I. Padma Shree1,*, M. Muthuswami2, N. Manikanda Boopathi3, K. Senguttuvan4, S. Rajeswari5
1Department of Agricultural Entomology, Tamil Nadu Agricultural University, Coimbatore-641 003, Tamil Nadu, India.
2Office of the Registrar, Tamil Nadu Agricultural University, Coimbatore-641 003, Tamil Nadu, India.
3Department of Plant Biotechnology, Tamil Nadu Agricultural University, Coimbatore-641 003, Tamil Nadu, India.
4Krishi Vigyan Kendra, Vridhachalam-606 001, Tamil Nadu, India.
5Department of Cotton, Tamil Nadu Agricultural University, Coimbatore-641 003, Tamil Nadu, India.

Background: Species identification is a highly specialized, time-consuming and rely significantly on the diagnostic features that are present mostly in the adult life stages which constrains the recognition, as many specimens lack these characters. 
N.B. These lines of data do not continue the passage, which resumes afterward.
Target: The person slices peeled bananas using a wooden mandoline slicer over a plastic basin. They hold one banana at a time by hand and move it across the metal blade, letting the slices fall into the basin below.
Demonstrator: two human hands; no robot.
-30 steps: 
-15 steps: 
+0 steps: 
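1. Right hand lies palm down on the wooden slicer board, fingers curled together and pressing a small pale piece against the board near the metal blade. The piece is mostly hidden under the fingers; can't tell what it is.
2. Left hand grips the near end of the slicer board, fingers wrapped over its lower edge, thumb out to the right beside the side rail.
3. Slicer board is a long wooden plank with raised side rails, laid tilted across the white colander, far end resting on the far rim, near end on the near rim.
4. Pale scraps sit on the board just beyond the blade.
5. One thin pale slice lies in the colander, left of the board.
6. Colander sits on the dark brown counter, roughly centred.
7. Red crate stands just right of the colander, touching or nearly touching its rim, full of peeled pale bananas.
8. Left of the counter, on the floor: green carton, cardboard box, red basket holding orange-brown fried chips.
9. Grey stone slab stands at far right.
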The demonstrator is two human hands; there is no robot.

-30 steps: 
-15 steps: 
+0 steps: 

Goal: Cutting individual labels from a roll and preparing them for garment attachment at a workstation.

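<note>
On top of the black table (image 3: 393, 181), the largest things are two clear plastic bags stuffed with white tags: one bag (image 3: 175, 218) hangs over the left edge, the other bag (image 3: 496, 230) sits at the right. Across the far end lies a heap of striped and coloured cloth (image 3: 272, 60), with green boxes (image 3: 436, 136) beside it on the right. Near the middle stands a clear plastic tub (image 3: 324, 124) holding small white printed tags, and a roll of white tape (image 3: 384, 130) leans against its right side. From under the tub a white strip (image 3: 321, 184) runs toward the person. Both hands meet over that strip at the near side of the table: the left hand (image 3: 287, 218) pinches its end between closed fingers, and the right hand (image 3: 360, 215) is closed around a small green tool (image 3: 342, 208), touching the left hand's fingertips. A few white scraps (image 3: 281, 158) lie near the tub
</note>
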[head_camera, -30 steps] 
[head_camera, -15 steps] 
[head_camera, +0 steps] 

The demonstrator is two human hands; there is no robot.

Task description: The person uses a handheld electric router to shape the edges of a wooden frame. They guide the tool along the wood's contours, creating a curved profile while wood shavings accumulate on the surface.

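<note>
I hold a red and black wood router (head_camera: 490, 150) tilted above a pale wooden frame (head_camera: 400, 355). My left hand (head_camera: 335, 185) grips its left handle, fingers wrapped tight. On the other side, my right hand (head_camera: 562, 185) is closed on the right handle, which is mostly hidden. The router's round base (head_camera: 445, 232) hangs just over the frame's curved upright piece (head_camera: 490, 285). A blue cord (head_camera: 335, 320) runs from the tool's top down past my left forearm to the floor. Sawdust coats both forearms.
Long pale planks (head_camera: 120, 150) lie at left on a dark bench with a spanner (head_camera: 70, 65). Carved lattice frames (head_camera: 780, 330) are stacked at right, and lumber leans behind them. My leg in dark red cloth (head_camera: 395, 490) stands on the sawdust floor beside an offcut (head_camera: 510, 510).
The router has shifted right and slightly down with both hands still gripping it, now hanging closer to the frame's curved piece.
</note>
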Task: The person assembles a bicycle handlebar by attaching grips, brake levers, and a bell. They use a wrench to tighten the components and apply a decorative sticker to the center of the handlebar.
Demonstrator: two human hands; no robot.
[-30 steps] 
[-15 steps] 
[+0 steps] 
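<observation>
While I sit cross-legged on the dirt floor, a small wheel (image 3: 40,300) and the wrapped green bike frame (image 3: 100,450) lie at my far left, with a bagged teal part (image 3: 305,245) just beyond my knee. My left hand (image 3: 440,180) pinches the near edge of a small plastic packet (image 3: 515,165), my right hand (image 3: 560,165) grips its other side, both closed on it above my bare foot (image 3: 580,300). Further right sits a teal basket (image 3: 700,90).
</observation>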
Methods: In this study, we used molecular strategy to develop markers for the identification of the pink bollworm in the cotton ecosystem. This research was conducted at the Department of Agricultural Entomology and Department of Plant Biotechnology, Tamil Nadu Agricultural University, Coimbatore, Tamil Nadu State, during 2021 and 2022. DNA sequences of the cytochrome c oxidase subunit I gene were used to successfully develop DNA barcoding signatures for pink bollworm. 

Result: Using the MUSCLE alignment method in MEGA X software and by the use of phylogenetic tree, the sequences were segregated into Clade 1 (had a sequence length of 264 bp) and Clade 2 (had a sequence length of 164 bp) and for each clade DNA barcoding signatures were developed. With such molecular identity would be simple, rapid, precise and more reliable to identify Pectinophora gossypiella, as it is difficult to accurately identify this bollworm during its early life stages. 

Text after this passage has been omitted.